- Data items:
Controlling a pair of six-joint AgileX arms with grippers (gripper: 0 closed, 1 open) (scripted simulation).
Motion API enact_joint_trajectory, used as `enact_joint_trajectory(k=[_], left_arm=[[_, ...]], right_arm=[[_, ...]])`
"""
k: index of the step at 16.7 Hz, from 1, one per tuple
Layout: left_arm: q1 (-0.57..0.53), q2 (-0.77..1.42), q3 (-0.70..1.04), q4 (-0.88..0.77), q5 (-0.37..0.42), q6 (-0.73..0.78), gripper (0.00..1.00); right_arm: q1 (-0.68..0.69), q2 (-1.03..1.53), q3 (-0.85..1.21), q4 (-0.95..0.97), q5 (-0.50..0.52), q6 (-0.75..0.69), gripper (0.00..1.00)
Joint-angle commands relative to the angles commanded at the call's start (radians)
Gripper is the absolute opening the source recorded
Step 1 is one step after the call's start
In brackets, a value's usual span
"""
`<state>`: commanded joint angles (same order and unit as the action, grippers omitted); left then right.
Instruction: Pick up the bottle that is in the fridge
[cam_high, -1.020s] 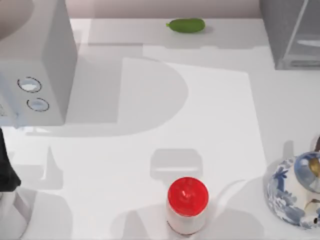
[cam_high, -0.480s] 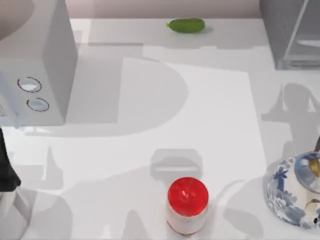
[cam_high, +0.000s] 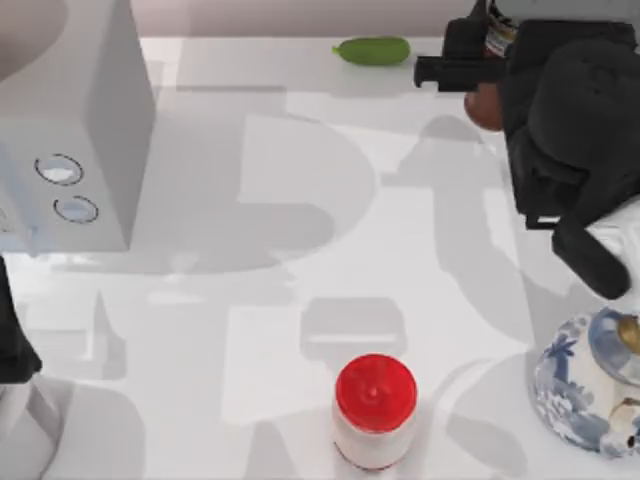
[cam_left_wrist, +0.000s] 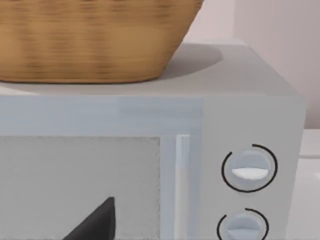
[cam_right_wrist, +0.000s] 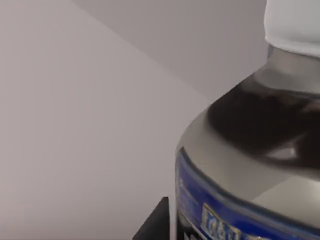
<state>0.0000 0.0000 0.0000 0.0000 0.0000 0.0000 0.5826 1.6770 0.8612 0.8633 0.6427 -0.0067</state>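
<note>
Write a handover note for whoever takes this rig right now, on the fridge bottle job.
Left arm: parked at the table's near left, facing the microwave.
Right gripper: at the far right, close against the bottle; a firm grasp is not confirmed.
Done: the right gripper is at the bottle.
Left to do: confirm the grip, then lift the bottle clear of the fridge.

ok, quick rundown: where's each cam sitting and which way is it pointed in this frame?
Top view: above the table, looking down; right arm at the far right corner with a bottle at its claw, left arm's dark edge at the near left.
Left wrist view: low, facing the microwave front and a basket on top; a dark claw tip at the frame edge.
Right wrist view: right against the bottle; a dark claw tip beside it.
Shared: top and left wrist show the microwave dials; top and right wrist show the bottle.
</note>
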Motion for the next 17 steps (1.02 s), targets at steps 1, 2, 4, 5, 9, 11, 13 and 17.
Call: enact_joint_trajectory(k=[1,2,4,5,9,11,13,17], left_arm=[[0.0,0.0,0.0,0.0,0.0,0.0,1.0],[0.0,0.0,0.0,0.0,0.0,0.0,1.0],[0.0,0.0,0.0,0.0,0.0,0.0,1.0],[0.0,0.0,0.0,0.0,0.0,0.0,1.0],[0.0,0.0,0.0,0.0,0.0,0.0,1.0],[0.0,0.0,0.0,0.0,0.0,0.0,1.0],[0.0,0.0,0.0,0.0,0.0,0.0,1.0],[0.0,0.0,0.0,0.0,0.0,0.0,1.0]], right_arm=[[0.034,0.086,0.035,0.029,0.029,0.002,0.0],[0.065,0.162,0.069,0.057,0.056,0.005,0.0],[0.119,0.284,0.129,0.105,0.1,0.008,0.0],[0.142,0.33,0.155,0.124,0.118,0.009,0.0],[0.189,0.416,0.21,0.148,0.155,0.01,0.0],[0.189,0.416,0.21,0.148,0.155,0.01,0.0],[0.185,0.415,0.206,0.146,0.151,0.012,0.0],[0.162,0.48,0.25,0.156,0.134,0.006,0.0]])
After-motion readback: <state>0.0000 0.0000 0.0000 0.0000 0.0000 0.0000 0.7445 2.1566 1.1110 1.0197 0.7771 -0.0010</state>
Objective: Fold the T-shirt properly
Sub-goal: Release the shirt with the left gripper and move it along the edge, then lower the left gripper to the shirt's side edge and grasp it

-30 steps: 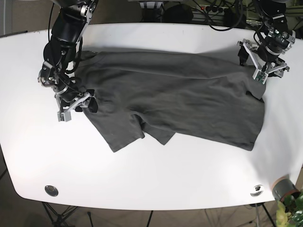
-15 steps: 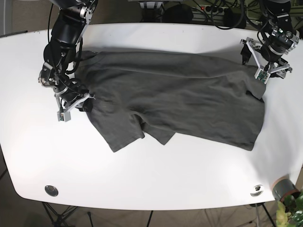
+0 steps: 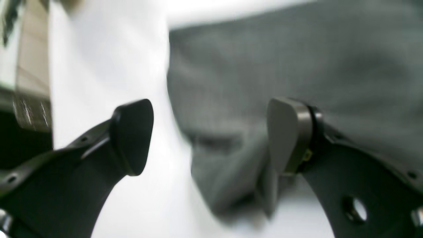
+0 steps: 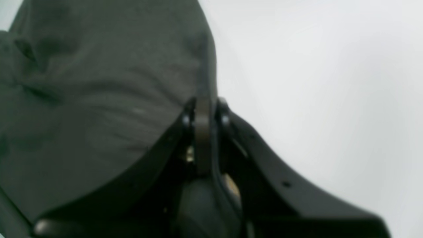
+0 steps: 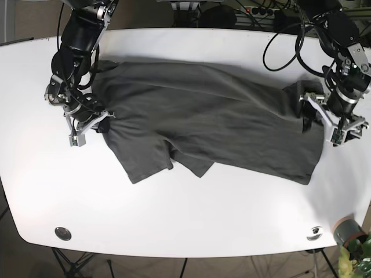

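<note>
On the base view's left side, the right arm reaches down from the table's far edge, bent at the elbow, and its right gripper (image 5: 98,121) sits at the T-shirt's (image 5: 214,124) left edge. Its wrist camera shows the jaws pressed together on a fold of the dark cloth. That grey shirt lies spread across the middle of the white table (image 5: 185,214), wrinkled. At the shirt's right edge the left arm curls down, and its left gripper (image 3: 211,135) hangs with jaws wide apart, seemingly straddling the hem, though the picture is blurred.
</note>
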You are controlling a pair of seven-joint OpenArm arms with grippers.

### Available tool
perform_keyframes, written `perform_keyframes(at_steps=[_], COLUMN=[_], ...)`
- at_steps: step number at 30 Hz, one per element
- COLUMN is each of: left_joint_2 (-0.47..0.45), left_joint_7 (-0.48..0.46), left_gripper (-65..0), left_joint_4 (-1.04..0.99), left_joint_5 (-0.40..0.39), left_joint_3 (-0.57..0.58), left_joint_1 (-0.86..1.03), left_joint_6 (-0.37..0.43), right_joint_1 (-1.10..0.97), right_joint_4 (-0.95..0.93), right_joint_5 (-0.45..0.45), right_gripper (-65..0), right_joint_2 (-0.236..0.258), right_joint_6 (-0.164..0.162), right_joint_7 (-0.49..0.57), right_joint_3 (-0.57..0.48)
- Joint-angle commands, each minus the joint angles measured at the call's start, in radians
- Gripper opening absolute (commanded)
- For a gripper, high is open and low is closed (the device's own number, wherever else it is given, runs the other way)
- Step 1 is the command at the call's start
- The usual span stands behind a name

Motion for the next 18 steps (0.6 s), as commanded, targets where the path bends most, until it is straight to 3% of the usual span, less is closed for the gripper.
perform_keyframes(at_steps=[1, 4, 7, 11, 18], left_joint_2=[-0.019, -0.023, -0.028, -0.048, -0.052], left_joint_7=[-0.021, -0.021, -0.027, -0.061, -0.322], left_gripper=[-14.0, -14.0, -14.0, -14.0, -14.0], left_joint_4=[0.001, -0.062, -0.183, -0.363, -0.751], left_joint_5=[-0.007, -0.005, -0.004, 0.058, 0.228], left_joint_3=[-0.003, 0.022, 0.029, 0.049, 0.121], left_joint_1=[-0.04, -0.123, -0.206, -0.31, -0.459], left_joint_6=[0.001, 0.008, 0.106, 0.152, 0.158], right_joint_1=[0.0, -0.002, -0.002, 0.001, 0.003], right_joint_4=[0.051, 0.066, 0.066, 0.065, 0.066], right_joint_5=[0.001, -0.002, -0.002, -0.002, -0.002], right_gripper=[-62.8, -62.8, -62.8, -62.8, -62.8], right_joint_2=[0.015, 0.015, 0.015, 0.015, 0.013], right_joint_6=[-0.003, -0.003, -0.003, -0.003, -0.003], right_joint_7=[0.007, 0.007, 0.007, 0.007, 0.007], right_joint_3=[0.001, 0.001, 0.001, 0.001, 0.001])
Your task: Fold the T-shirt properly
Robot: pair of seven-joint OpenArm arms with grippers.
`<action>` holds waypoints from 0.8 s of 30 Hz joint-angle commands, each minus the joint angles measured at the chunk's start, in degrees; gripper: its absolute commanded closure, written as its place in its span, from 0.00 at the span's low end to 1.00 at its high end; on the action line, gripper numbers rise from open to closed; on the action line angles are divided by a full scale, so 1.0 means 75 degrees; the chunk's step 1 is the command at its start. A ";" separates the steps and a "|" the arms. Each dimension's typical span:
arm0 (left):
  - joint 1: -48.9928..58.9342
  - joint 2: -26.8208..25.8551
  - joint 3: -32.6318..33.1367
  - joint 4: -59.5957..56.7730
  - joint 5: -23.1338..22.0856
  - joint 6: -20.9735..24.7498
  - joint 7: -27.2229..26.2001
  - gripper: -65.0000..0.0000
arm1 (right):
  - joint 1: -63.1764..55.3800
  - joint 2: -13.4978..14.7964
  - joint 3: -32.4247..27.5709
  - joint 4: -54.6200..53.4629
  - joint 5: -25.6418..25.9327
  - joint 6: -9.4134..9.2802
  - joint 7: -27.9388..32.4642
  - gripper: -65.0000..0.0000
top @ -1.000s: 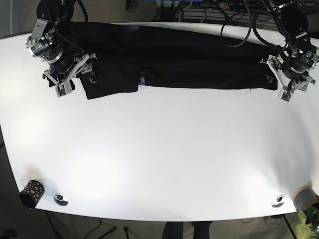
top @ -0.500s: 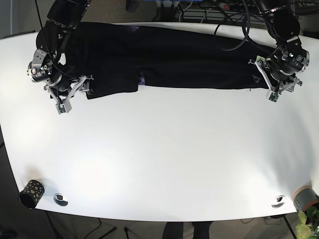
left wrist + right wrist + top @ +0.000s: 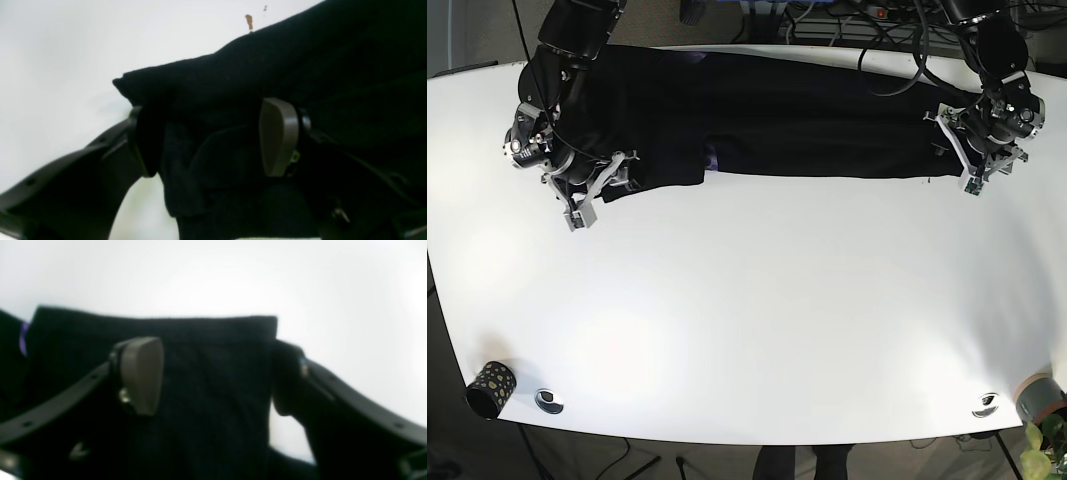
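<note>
The black T-shirt (image 3: 807,120) lies stretched along the far edge of the white table (image 3: 757,300). My left gripper (image 3: 968,165) is at the shirt's right end. In the left wrist view this gripper (image 3: 211,140) stands open, its fingers (image 3: 278,136) straddling a bunched corner of the T-shirt (image 3: 333,60). My right gripper (image 3: 595,195) is at the flap that hangs down on the left. The right wrist view shows that gripper (image 3: 213,378) open, one pad (image 3: 141,373) on top of the T-shirt (image 3: 213,336) and the other beyond its edge.
A patterned cup (image 3: 489,388) and a small metal disc (image 3: 549,400) sit at the near left corner. Another disc (image 3: 987,404), a grey roll (image 3: 1037,395) and a plant (image 3: 1047,440) are at the near right. Cables (image 3: 857,20) run behind the table.
Both arms have closed in on the shirt. The right gripper slid right onto the left flap, and the left gripper moved left onto the shirt's right end. The shirt has stayed put.
</note>
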 commanded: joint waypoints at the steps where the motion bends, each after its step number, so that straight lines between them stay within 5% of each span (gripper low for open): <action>1: -0.0047 -0.0110 0.0004 -0.0100 0.0055 0.0016 -0.0006 0.38 | 0.0074 0.0015 -0.0003 0.0016 0.0068 -0.0009 0.0053 0.55; 5: -0.0058 -0.0216 0.0004 -0.0452 0.0043 0.0016 -0.0006 0.38 | 0.0074 0.0004 -0.0003 0.0052 0.0080 0.0003 0.0112 0.92; 7: -0.0093 -0.0216 0.0004 -0.0616 0.0043 0.0016 -0.0111 0.38 | 0.0074 0.0004 -0.0003 0.0145 0.0138 0.0003 0.0112 1.00; 24: -0.0140 -0.0216 0.0004 -0.1038 0.0055 0.0016 -0.0533 0.38 | -0.2129 -0.0114 0.0044 0.3685 0.0150 0.0003 0.0077 1.00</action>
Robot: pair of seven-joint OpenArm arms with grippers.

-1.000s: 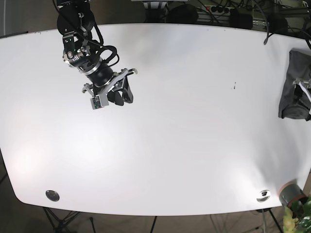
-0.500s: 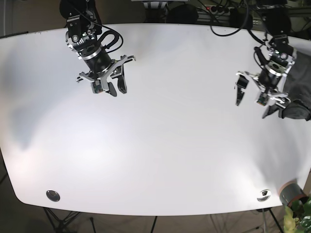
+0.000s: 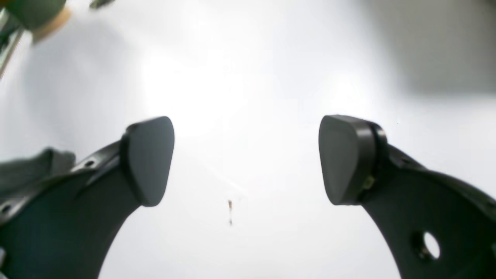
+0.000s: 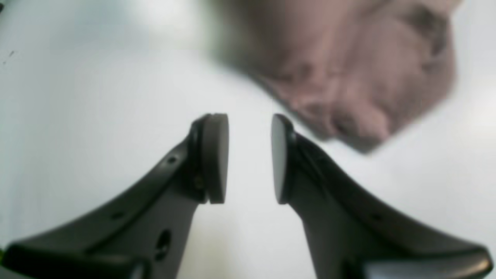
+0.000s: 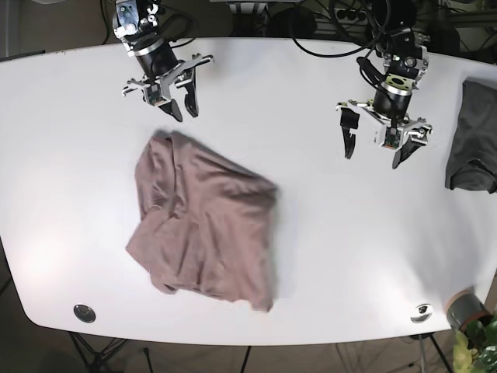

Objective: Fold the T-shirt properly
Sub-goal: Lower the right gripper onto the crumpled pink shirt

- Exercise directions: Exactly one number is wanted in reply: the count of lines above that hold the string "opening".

- Written answer: 2